Он распорядился, чтобы, как только начнёт светать, сторожевой отряд на колесницах был послан на разведку к Кадешу. Затем Рамсес удалился в свой шатёр.
«Если разведка подтвердит, что хеттов у Кадеша нет, то я, как год назад в Финикии, смогу начать громить союзников Муваталли по отдельности. А потом придёт черёд и его самого», — думал он, лёжа на ложе, покрытом медвежьими шкурами.
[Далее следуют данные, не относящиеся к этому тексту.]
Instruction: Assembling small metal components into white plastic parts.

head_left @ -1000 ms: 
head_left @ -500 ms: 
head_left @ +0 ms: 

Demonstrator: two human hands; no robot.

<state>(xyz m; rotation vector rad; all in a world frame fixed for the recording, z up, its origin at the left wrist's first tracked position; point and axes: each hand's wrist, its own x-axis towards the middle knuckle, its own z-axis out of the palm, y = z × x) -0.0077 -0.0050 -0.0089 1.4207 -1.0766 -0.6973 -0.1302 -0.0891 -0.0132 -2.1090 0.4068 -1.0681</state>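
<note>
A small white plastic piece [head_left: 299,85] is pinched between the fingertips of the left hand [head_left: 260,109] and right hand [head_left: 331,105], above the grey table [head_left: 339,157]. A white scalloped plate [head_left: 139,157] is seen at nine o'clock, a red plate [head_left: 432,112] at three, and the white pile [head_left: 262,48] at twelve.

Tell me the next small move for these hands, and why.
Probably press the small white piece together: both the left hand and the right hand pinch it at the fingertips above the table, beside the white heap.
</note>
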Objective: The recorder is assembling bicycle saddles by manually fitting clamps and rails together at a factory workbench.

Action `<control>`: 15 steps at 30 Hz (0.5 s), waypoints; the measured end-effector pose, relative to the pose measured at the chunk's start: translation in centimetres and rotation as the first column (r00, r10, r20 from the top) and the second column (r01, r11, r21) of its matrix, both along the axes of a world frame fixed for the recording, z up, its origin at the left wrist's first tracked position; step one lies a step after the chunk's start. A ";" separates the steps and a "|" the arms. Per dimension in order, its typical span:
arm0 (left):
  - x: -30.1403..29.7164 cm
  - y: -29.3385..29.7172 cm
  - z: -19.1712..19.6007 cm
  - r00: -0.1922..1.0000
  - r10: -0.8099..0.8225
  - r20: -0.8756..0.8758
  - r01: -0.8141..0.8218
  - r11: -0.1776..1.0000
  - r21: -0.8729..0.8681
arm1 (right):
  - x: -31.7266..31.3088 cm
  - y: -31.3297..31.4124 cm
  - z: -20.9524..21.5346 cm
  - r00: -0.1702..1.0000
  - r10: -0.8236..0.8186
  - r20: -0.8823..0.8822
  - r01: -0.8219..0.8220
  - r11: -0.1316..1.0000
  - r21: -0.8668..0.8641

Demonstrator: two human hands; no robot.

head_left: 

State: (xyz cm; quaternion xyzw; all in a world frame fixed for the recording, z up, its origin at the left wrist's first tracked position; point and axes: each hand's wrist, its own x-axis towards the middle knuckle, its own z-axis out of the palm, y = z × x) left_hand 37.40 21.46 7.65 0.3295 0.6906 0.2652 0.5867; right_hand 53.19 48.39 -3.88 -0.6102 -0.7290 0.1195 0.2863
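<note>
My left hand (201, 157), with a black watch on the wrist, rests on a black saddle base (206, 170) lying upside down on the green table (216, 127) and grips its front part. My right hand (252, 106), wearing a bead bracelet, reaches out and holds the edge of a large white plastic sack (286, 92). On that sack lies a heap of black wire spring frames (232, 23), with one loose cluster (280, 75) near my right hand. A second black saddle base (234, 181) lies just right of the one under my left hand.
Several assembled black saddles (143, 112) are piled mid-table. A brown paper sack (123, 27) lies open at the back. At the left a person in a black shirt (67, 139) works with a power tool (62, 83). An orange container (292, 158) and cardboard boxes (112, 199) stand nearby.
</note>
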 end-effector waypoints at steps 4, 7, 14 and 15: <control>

Фараон встал, накинул вновь на себя плащ из леопарда и вышел на воздух. В чёрно-фиолетовом небе горели яркие звёзды. Безжизненносеребристый свет луны освещал огромный спящий воинский лагерь. Изредка из-за холмов слышались тоскливые завывания шакалов, непрерывный скрип цикад, да выкрики часовых, обходивших лагерь:
— Будьте мужественны! — кричали они привычные слова, и далёкое эхо отвечало глухо: «Мужественны... мужественны... мужественны...»
— Будьте бдительны! — вторили в другом конце лагеря, и из-за холмов раздавалось, затихая: «Бдительны... бдительны... бдительны...».
На душе у Рамсеса вдруг стало тревожно. Червь сомнения начал грызть его душу. Что-то было не так, но он не знал что.
К фараону подошёл дежурный по войску, опираясь на длинный командирский посох с золотым набалдашником, и доложил:
— На земле благополучие и в войске южан и северян тоже, ваше величество.
Рамсес посмотрел на уставшее серое лицо, на чёрный парик, в котором сверкали при свете костра водяные бусинки. Уже начала садиться тончайшим слоем на всё вокруг утренняя роса. Звёзды заметно побледнели, небо посерело.